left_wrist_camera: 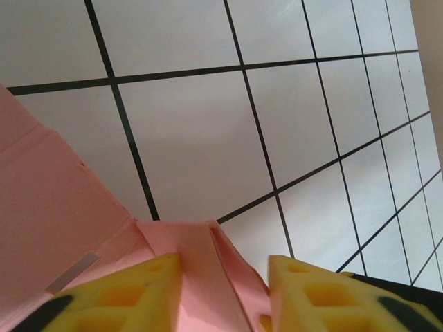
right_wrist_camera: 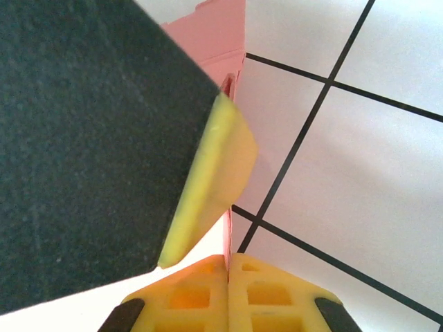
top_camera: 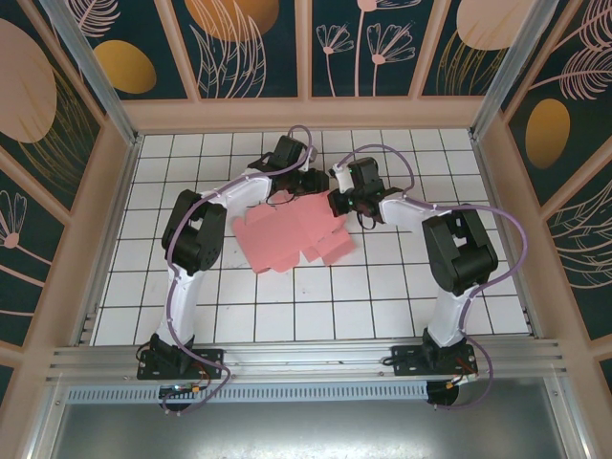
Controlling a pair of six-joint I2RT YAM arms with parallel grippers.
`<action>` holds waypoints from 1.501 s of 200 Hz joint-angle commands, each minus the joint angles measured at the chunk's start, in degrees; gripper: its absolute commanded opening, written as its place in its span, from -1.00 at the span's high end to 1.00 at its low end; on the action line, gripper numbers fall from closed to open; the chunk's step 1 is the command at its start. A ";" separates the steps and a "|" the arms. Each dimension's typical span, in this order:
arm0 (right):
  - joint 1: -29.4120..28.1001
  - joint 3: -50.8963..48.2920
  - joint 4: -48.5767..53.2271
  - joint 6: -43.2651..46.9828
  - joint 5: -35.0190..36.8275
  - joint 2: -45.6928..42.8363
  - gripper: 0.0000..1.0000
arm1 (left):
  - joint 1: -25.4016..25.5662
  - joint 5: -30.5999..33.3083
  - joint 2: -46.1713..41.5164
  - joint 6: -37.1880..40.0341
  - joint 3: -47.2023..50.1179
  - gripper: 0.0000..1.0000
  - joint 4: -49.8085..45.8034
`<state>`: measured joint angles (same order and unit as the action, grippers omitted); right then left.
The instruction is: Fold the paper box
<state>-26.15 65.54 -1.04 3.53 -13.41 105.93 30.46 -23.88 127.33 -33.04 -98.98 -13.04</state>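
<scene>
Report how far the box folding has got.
Done: little. The paper box lies mostly flat and open on the table. In hand: the right gripper pinches a thin edge of it, and the left gripper straddles a raised flap with its jaws apart. Left: standing the walls up and closing the box.
</scene>
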 commanded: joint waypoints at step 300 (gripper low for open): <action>3.17 -11.60 -15.30 -14.08 -8.54 -3.87 0.12 | 0.41 3.75 -0.36 -1.92 3.36 0.51 5.78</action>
<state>-23.03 55.59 -12.08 -6.85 -20.34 104.79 31.03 -21.74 127.55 -34.41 -96.84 -10.02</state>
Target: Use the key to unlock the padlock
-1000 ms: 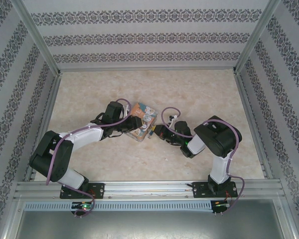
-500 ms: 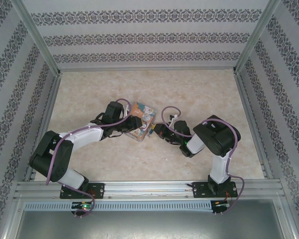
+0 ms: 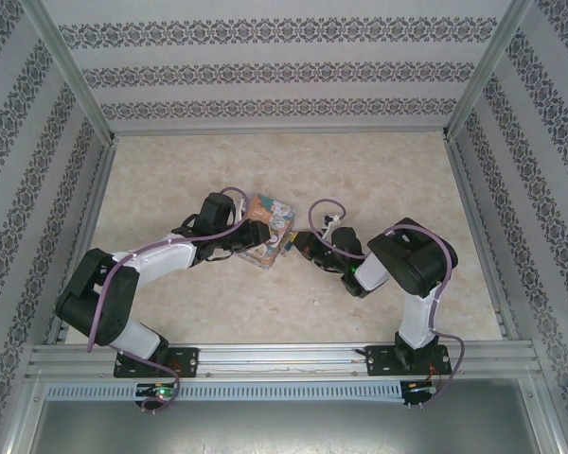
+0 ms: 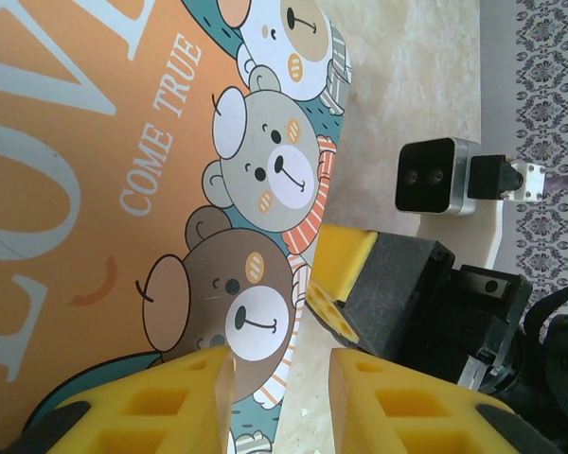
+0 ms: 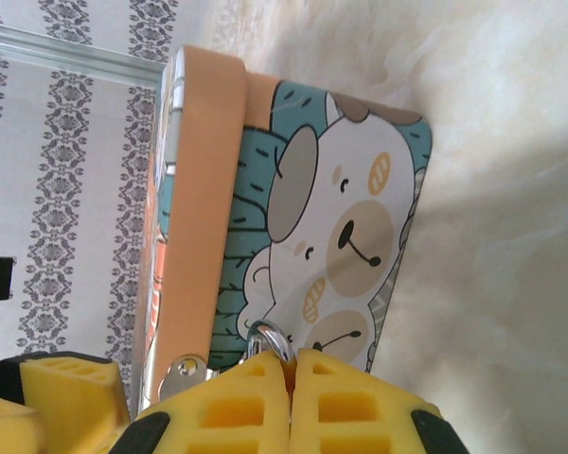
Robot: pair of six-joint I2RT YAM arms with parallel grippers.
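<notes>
Jaws of the left gripper [image 4: 280,397]: spread part way; one yellow finger [image 4: 185,402] lies over the lid, the other hangs off the lid's edge above the surface; nothing is seen pinched between them
Jaws of the right gripper [image 5: 292,367]: pressed together, tips right against the tin's side wall; whether the key sits between them I cannot tell
Tin: orange-and-teal rectangular tin [image 4: 76,189] printed with cartoon bears; lying flat, lid up, mid-surface between the two arms
Small padlock [image 5: 270,338]: on the tin's right side wall, just below the silver hasp plate [image 5: 183,371]; only a thin silvery loop shows, touching the right fingertips; no bluish body can be made out
Key: not to be made out
Why so held: the left arm reaches in from the left and seems to steady the tin by its lid so it will not slide; the right arm comes in low from the right, level with the lock, probably to work the key in; this is judgement, not a thing seen
Surface: pale beige marbled surface [image 3: 379,180], matt
Room: white walls with dark patterned bands [image 3: 284,71] on the left, far and right; an aluminium rail [image 3: 284,355] runs along the near edge and carries both arm bases
</notes>
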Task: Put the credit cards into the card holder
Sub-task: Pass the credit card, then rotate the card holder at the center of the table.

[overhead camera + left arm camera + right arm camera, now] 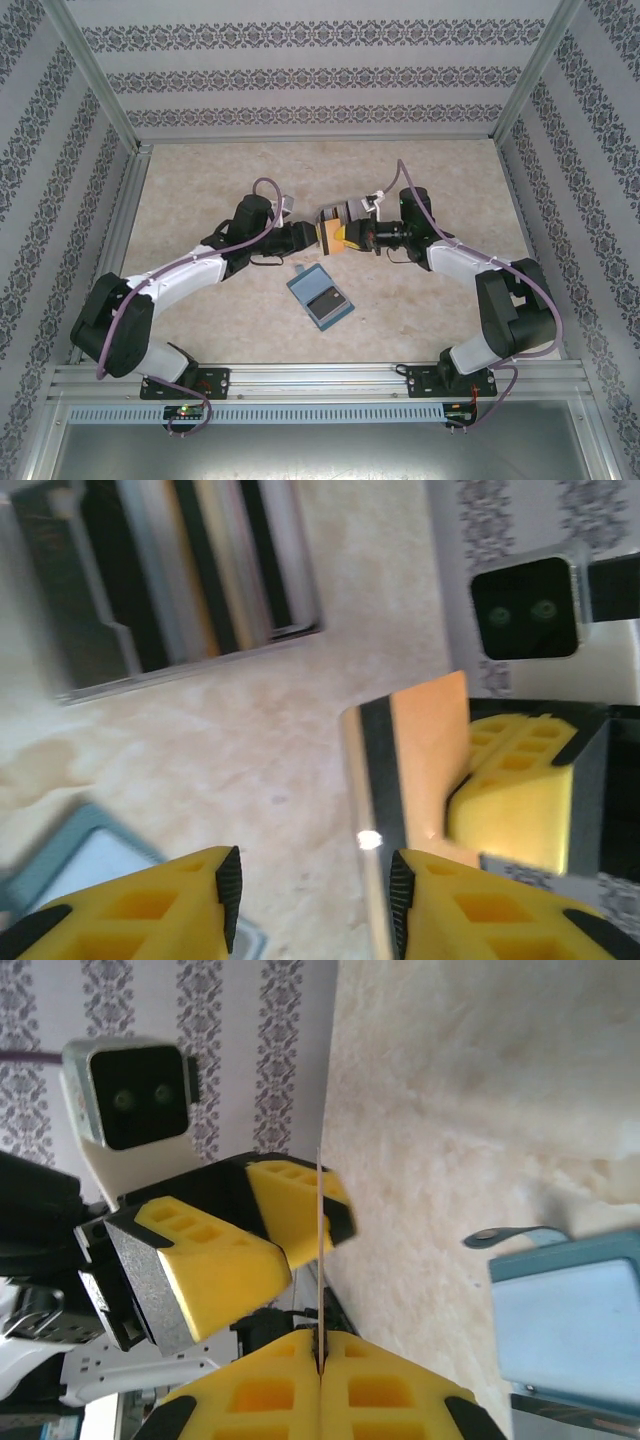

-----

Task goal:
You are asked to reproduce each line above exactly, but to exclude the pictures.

Result:
left_wrist_camera: 
right_wrist_camera: 
top_camera: 
Controlling a pair of six-joint I2RT YAM arms with parallel grippers.
`<action>` holds waypoints from 1.501 s of 200 Hz joint-angle commands, each minus the joint angles measured at the chunk's start, in degrees; gripper: its absolute commanded opening, written as its place in its span, from -1.00 at the span's high end to 1.00 at its low end; on the action line, gripper numbers fall from closed to open; the chunk's step 1 is the command at its start. A ";" separates the steps and a "|" the arms. Each dimension's typical span, in this order:
arm0 (right):
  - joint 1: -29.4120..28.1001
  - joint 3: -50.8963..48.2920
  - joint 4: -48.5767..53.2271
  - joint 6: -43.2651..46.9828
  - joint 5: -35.0190..36.8275
  - joint 2: -45.6928..42.8363
  - gripper: 0.0000..1.0000
arm1 (left):
  - joint 1: -25.4016..25.5662
  - joint 5: -30.5999..33.3083
  - joint 2: -46.1713..41.5164
  - joint 6: -37.1880..40.0341
  - joint 3: -47.2023..50.1179
  - gripper: 0.0000..1.0000
  - joint 4: -49.8085..45.8034
`<state>`: measured joint angles (same order and unit as the action, grippers omitted); right then left.
The instruction is: Fold the paper box
<state>-26.15 65.54 -1.04 3.53 -13.41 105.93 30.46 -23.88 127.33 -33.04 -98.98 -13.04</state>
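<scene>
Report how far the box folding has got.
Done: little. The paper box lies mostly flat and open on the table. In hand: the right gripper pinches a thin edge of it, and the left gripper straddles a raised flap with its jaws apart. Left: standing the walls up and closing the box.
</scene>
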 commanded: joint waypoints at step 300 (gripper low for open): <action>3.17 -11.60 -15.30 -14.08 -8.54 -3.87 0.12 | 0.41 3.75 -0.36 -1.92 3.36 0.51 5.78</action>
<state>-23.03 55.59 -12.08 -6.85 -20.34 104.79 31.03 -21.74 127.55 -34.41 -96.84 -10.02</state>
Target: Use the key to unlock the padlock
-1000 ms: 
-500 ms: 
+0 ms: 
+0 ms: 
+0 ms: 
Robot: pair of six-joint I2RT YAM arms with parallel grippers.
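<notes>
Jaws of the left gripper [image 4: 280,397]: spread part way; one yellow finger [image 4: 185,402] lies over the lid, the other hangs off the lid's edge above the surface; nothing is seen pinched between them
Jaws of the right gripper [image 5: 292,367]: pressed together, tips right against the tin's side wall; whether the key sits between them I cannot tell
Tin: orange-and-teal rectangular tin [image 4: 76,189] printed with cartoon bears; lying flat, lid up, mid-surface between the two arms
Small padlock [image 5: 270,338]: on the tin's right side wall, just below the silver hasp plate [image 5: 183,371]; only a thin silvery loop shows, touching the right fingertips; no bluish body can be made out
Key: not to be made out
Why so held: the left arm reaches in from the left and seems to steady the tin by its lid so it will not slide; the right arm comes in low from the right, level with the lock, probably to work the key in; this is judgement, not a thing seen
Surface: pale beige marbled surface [image 3: 379,180], matt
Room: white walls with dark patterned bands [image 3: 284,71] on the left, far and right; an aluminium rail [image 3: 284,355] runs along the near edge and carries both arm bases
</notes>
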Task: Put the credit cards into the card holder
Sub-task: Pass the credit card, then rotate the card holder at the center of the table.

[overhead camera + left arm camera + right arm camera, now] 

The exercise calls for nothing more.